2.8 In vitro cytotoxicity of DOX-loaded PAA@GdVO₄:Yb³⁺/Er³⁺ spheres and cell viability

In vitro cytotoxicity of PAA@GdVO₄:Yb³⁺/Er³⁺ spheres were assayed against human cervical cell line (HeLa cells). HeLa cells were seeded in a 96-well plate at a density of 8000 cells per well and cultured in 5% CO₂ at 37 °C for 24 h. Then free DOX, DOX-loaded PAA@GdVO₄:Yb³⁺/Er³⁺ and PAA@GdVO₄:Yb³⁺/Er³⁺ were added to the medium, and the cells were incubated in 5% CO₂ at 37 °C for 48 h. The concentrations of DOX were 1.5625, 3.125, 6.25, 12.5, 25 and 50 μg mL⁻¹, respectively. The concentrations of the nanospheres were 9, 18, 36, 72, 144 and 288 μg mL⁻¹, respectively.

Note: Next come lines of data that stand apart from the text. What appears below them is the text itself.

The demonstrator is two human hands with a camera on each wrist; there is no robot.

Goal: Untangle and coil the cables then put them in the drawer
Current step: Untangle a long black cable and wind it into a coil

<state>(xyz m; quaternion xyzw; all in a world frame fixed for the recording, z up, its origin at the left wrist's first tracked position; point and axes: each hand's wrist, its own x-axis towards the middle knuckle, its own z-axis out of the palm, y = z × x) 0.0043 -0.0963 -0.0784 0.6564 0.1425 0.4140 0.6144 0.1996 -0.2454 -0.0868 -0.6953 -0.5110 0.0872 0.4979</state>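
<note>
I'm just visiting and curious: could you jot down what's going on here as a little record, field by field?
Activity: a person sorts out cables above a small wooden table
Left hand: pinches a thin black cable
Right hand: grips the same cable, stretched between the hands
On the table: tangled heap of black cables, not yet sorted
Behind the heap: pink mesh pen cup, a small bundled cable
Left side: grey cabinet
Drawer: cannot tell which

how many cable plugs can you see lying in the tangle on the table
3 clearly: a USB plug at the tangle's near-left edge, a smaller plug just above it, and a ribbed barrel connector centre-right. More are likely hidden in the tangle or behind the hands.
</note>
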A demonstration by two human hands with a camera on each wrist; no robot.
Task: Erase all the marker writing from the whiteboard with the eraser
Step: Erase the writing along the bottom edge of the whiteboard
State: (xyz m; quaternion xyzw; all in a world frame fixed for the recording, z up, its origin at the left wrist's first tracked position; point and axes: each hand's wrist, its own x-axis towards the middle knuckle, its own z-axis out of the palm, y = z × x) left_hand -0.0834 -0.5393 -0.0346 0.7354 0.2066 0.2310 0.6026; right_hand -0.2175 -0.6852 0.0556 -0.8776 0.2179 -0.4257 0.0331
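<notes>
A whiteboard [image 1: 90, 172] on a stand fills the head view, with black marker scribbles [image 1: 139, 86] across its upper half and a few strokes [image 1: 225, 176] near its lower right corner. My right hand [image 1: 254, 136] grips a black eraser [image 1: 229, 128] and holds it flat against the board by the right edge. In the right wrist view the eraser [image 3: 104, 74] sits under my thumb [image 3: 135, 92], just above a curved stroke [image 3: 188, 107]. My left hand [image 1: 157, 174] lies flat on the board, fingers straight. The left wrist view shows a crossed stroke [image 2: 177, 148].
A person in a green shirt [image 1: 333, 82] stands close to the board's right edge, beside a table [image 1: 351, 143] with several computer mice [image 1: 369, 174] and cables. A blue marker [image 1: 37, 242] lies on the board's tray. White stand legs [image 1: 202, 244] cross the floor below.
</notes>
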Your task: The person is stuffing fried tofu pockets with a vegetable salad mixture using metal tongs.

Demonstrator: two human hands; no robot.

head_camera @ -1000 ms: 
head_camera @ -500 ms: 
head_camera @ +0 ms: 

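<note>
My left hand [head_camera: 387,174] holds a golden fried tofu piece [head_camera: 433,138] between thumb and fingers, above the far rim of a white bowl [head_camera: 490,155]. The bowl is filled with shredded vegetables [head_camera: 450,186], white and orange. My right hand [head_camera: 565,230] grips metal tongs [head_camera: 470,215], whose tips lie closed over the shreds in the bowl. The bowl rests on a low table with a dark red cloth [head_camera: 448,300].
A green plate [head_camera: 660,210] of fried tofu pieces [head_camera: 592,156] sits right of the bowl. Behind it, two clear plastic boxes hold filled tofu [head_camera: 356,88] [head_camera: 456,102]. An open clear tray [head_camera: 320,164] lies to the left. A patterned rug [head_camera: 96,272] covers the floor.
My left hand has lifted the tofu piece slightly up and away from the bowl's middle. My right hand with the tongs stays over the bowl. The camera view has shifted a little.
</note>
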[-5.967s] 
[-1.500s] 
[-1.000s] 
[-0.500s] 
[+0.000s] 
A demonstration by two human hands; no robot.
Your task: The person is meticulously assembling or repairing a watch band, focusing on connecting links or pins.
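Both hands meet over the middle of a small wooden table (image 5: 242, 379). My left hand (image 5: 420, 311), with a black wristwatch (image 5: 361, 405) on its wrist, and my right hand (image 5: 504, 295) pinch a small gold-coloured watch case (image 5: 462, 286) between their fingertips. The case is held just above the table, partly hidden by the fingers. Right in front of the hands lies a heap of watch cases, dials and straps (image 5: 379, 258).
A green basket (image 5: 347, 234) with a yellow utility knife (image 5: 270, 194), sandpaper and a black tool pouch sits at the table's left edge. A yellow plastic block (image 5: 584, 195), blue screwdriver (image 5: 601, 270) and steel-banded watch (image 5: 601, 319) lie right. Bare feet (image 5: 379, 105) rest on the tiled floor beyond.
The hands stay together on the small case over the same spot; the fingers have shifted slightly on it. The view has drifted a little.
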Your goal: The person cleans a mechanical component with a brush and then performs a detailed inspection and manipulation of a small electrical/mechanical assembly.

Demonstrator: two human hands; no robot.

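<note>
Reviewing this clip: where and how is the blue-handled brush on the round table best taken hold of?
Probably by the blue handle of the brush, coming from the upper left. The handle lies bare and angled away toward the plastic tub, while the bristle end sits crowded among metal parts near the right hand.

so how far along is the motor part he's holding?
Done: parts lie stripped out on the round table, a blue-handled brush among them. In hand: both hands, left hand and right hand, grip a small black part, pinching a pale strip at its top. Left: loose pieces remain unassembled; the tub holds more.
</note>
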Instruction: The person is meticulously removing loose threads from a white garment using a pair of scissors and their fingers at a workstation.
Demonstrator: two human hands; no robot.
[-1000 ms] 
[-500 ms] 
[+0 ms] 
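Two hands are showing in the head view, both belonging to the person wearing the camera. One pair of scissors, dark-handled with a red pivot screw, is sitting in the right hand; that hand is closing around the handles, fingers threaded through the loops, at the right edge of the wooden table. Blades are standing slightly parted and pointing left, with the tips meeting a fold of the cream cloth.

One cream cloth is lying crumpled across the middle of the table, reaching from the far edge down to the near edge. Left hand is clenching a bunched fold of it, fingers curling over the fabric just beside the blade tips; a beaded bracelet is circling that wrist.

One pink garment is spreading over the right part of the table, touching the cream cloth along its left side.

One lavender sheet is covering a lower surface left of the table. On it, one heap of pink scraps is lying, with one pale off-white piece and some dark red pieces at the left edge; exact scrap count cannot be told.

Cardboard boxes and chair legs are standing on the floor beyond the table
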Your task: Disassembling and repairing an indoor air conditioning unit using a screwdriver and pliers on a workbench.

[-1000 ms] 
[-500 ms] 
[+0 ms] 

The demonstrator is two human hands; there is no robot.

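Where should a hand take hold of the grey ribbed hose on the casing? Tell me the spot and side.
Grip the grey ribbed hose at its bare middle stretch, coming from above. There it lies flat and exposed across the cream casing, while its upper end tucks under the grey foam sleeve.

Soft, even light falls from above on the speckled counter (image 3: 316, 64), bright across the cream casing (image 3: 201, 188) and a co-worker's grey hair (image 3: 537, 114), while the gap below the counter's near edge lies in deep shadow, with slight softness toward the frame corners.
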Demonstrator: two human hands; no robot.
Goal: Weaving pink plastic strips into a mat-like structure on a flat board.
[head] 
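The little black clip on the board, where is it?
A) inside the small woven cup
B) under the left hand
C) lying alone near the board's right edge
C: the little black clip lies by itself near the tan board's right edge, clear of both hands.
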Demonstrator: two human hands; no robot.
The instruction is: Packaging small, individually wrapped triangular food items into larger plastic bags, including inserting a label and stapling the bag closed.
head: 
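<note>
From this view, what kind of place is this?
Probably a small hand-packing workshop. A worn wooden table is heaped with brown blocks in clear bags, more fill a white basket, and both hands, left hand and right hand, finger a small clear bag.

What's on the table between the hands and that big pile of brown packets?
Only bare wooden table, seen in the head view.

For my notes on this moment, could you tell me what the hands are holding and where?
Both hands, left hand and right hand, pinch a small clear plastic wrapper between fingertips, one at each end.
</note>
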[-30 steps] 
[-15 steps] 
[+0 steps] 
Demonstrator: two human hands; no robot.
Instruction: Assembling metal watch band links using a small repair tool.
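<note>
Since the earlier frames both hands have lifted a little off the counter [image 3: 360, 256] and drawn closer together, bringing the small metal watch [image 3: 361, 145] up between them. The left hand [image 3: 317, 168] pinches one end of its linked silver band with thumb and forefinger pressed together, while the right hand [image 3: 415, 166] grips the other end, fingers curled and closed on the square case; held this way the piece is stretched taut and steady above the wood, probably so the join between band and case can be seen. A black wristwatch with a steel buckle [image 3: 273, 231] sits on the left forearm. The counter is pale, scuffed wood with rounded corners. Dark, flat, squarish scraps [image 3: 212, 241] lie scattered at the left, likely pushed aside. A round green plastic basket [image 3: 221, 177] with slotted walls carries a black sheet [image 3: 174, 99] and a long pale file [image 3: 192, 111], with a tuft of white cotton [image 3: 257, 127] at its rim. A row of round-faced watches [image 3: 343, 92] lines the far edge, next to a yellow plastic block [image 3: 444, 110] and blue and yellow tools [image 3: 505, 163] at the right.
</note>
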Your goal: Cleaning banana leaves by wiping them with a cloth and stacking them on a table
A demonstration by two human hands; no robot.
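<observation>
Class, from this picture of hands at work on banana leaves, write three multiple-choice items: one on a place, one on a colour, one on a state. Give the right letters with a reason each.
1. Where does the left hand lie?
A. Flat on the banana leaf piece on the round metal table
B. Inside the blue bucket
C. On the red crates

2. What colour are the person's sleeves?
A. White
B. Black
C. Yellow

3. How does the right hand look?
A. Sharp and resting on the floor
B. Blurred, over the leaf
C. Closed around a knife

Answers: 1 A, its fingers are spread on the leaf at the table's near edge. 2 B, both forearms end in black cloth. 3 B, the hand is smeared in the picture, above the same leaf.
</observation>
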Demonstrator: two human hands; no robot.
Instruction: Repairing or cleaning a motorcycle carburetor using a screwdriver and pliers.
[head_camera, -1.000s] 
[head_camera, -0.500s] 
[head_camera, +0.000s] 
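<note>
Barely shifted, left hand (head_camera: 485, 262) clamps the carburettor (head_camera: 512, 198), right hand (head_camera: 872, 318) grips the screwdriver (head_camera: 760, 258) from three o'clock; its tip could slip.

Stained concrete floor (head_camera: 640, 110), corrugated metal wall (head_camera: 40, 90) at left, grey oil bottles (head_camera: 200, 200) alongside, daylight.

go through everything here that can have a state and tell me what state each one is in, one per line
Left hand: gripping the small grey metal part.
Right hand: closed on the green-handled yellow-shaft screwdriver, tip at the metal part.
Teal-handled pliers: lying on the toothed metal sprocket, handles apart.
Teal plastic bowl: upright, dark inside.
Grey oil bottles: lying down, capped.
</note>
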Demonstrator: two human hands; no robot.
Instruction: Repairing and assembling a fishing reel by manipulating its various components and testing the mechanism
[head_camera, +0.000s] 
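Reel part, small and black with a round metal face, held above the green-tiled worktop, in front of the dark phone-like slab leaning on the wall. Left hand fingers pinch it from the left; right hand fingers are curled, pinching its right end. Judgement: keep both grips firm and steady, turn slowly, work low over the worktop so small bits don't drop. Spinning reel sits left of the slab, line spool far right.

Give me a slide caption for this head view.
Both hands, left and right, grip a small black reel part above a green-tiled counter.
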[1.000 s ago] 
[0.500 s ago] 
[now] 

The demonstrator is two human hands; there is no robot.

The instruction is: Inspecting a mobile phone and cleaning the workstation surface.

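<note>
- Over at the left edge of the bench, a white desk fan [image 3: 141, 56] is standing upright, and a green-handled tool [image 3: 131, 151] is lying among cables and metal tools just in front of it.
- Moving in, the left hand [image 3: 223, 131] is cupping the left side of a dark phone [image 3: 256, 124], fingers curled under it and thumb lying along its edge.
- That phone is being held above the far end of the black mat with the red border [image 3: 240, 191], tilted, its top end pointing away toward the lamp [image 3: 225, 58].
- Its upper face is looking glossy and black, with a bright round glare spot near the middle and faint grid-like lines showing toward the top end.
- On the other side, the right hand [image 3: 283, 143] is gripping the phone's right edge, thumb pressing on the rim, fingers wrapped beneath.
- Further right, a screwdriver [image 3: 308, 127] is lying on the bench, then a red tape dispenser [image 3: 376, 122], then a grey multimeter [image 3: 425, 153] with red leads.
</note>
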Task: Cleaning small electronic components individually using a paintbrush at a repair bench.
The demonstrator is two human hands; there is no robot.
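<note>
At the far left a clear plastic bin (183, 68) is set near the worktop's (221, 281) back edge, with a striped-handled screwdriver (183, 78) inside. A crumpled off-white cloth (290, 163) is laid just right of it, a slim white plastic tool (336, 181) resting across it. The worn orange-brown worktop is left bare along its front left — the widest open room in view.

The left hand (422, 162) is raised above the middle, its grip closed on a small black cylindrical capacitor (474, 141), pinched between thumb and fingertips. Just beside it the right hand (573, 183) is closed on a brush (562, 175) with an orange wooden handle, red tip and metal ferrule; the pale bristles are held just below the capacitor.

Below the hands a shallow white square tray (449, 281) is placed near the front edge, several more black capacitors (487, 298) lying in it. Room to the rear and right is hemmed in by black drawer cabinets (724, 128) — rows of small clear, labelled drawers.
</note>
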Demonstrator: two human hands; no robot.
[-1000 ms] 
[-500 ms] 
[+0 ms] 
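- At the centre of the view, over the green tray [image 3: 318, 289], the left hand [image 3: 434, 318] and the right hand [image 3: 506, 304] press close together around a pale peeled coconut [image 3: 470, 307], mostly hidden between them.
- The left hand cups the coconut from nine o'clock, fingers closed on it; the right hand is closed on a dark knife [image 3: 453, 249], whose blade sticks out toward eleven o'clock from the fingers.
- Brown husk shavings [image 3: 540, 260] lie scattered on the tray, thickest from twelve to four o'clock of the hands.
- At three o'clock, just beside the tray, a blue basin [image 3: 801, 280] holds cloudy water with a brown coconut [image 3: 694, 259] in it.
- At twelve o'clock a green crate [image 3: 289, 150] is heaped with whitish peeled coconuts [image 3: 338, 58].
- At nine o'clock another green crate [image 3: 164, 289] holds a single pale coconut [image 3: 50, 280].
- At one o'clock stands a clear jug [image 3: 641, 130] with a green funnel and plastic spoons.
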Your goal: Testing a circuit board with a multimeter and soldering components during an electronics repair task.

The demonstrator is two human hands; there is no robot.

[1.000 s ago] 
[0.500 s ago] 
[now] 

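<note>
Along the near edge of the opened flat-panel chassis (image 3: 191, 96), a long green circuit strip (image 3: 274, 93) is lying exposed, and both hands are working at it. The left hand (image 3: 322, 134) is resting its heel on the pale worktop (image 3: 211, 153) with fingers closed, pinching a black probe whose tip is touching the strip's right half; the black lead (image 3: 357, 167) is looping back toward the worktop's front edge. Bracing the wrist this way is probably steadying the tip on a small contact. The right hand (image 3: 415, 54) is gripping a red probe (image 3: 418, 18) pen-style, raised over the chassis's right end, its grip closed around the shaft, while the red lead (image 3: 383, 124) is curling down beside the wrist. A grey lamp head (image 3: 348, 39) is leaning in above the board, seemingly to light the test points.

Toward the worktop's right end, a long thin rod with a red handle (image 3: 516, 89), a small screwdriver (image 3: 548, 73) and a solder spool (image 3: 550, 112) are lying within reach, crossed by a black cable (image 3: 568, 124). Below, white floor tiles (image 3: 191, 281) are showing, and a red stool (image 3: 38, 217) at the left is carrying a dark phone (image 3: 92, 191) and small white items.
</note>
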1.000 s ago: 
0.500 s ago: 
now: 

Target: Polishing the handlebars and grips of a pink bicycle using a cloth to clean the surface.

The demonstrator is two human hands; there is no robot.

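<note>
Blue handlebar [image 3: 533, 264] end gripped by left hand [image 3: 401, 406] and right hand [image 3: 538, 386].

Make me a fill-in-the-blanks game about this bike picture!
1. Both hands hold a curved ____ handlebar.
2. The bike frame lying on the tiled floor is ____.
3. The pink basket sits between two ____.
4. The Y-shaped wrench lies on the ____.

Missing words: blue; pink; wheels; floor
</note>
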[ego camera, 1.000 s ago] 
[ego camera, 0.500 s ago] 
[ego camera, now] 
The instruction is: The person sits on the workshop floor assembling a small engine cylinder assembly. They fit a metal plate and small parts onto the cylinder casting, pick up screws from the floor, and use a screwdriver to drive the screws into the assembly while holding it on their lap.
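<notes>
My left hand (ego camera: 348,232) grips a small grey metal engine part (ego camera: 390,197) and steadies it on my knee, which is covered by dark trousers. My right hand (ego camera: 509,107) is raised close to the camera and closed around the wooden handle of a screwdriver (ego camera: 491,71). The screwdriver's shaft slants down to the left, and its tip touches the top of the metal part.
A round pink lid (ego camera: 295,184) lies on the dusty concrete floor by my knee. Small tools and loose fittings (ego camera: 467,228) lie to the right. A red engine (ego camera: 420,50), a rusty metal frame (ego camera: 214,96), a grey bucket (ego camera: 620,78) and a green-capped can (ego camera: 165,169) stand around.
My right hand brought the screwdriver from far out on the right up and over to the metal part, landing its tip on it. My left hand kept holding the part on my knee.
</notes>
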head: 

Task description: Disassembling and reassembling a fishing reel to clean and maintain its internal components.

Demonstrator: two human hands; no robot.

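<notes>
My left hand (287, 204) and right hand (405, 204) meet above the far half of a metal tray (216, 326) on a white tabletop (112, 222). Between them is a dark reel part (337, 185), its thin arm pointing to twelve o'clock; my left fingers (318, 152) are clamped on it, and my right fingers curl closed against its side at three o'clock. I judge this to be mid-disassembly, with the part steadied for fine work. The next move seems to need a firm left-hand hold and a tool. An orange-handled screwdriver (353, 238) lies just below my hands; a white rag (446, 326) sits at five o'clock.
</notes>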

At the end of the incubation, 3-[4,5-dimethylthiazol-2-yl]-2,5-diphenyltetrazolium bromide (MTT, 20 μL) solution was added into each cell and incubated for another 4 h. After that, the medium containing MTT was removed and dimethyl sulfoxide (DMSO, 150 μL) was added to each well to dissolve the MTT formazan crystals. Finally, the plates were shaken for 10 min, and the absorbance of formazan product was measured at 490 nm by a microplate reader (Therom Multiskan MK3). Meanwhile, the biocompatibility of the sample was also determined using MTT assay on L929 fibroblast cells, which was the same as the procedure for cytotoxicity assay for PAA@GdVO₄:Yb³⁺/Er³⁺ spheres.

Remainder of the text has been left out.